Prime: adj. first in time, first in significance
Plant: n. vegetation
Pest: n. a plant or animal detrimental to humans or human concerns (as agriculture or livestock production)
I posted this unidentified plant pest last week and asked for help identifying it, so I could figure out how to attack it.
A sharp-eyed reader suggested that my plant pest was actually a lovely wildflower known as the marsh marigold or cowslip (Caltha palustris). And indeed the picture looked right.
But the description of its behavior didn’t match. The marsh marigold stays green all summer; mine disappears by June. The marsh marigold isn’t considered invasive.
Mine is DEFINITELY invasive. It’s not just in my asparagus bed now, it’s cozying up to a rose bush and I just found a plant in the midst of my ground cover by the front door.
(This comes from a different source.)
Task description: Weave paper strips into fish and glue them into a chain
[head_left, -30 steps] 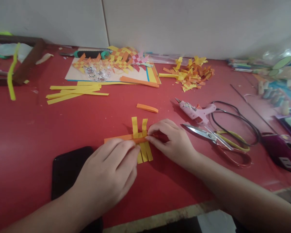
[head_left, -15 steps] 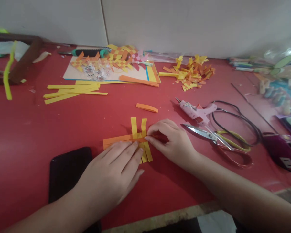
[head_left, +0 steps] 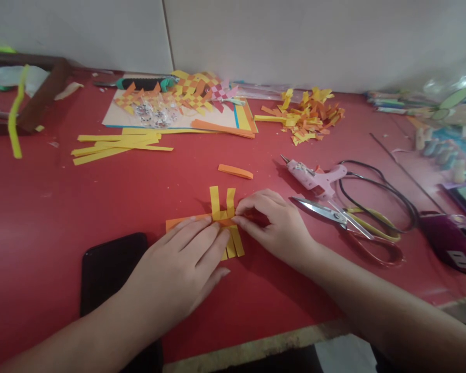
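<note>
Yellow paper strips (head_left: 230, 202) cross orange paper strips (head_left: 174, 224) in a small weave on the red table, partly under my fingers. My left hand (head_left: 192, 259) lies flat over the left part of the weave, fingers stretched out. At the weave's right end, my right hand (head_left: 274, 217) pinches an orange strip between thumb and forefinger; the strip's tip is mostly hidden. A short folded orange strip (head_left: 235, 171) lies just beyond the weave. Beside my left wrist is a black phone-like slab (head_left: 111, 267).
Right of my right hand lie a pink glue gun (head_left: 314, 178) and scissors (head_left: 322, 211). Loose yellow strips (head_left: 120, 146) lie at the back left. Farther back are paper scraps (head_left: 314, 116), woven pieces (head_left: 196, 93) on paper sheets, and a brown frame (head_left: 42, 103).
My left hand has shifted slightly, its fingers lying a little farther up over the orange strips. My right hand keeps its pinch in nearly the same place.
</note>
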Motion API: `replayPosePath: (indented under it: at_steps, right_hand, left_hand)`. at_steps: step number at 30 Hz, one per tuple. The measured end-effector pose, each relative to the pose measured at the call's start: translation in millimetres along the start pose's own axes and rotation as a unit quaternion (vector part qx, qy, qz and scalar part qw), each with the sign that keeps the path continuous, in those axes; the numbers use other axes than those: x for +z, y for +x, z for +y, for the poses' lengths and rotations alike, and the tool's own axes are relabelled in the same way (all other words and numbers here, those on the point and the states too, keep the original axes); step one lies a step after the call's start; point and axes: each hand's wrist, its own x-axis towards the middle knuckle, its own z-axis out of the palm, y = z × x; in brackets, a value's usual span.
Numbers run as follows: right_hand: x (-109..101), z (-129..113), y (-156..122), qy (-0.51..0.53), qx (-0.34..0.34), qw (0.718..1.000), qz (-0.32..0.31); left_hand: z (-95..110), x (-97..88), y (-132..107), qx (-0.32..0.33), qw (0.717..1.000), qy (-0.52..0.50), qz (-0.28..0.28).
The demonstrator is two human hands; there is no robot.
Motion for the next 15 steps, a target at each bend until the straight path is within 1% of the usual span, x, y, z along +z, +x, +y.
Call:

I googled “marsh marigold” and “invasive” together and bingo! What is flourishing in my yard is the Lesser Celandine (Ranunculus ficaria). In the olden days it was known as “pilewort” and used to treat hemorrhoids (piles) because its tubers looked like them. (Well, it made medical sense back then…)
Removal will take persistence over several years because it spreads by every possible means: stem nodes AND seeds AND deeply rooted tiny tubers. The tubers are attached to the plant by the slimmest of long root hairs, and when you dig you break the root hairs and the tubers just smirk in their dark hiding places.
Despite my normally organic practices I’m going to hit it with Roundup tomorrow – giving it 24 hours to be absorbed to the roots (I hope), and then I’m going to do my best to rout them with my shovel. Wish me luck.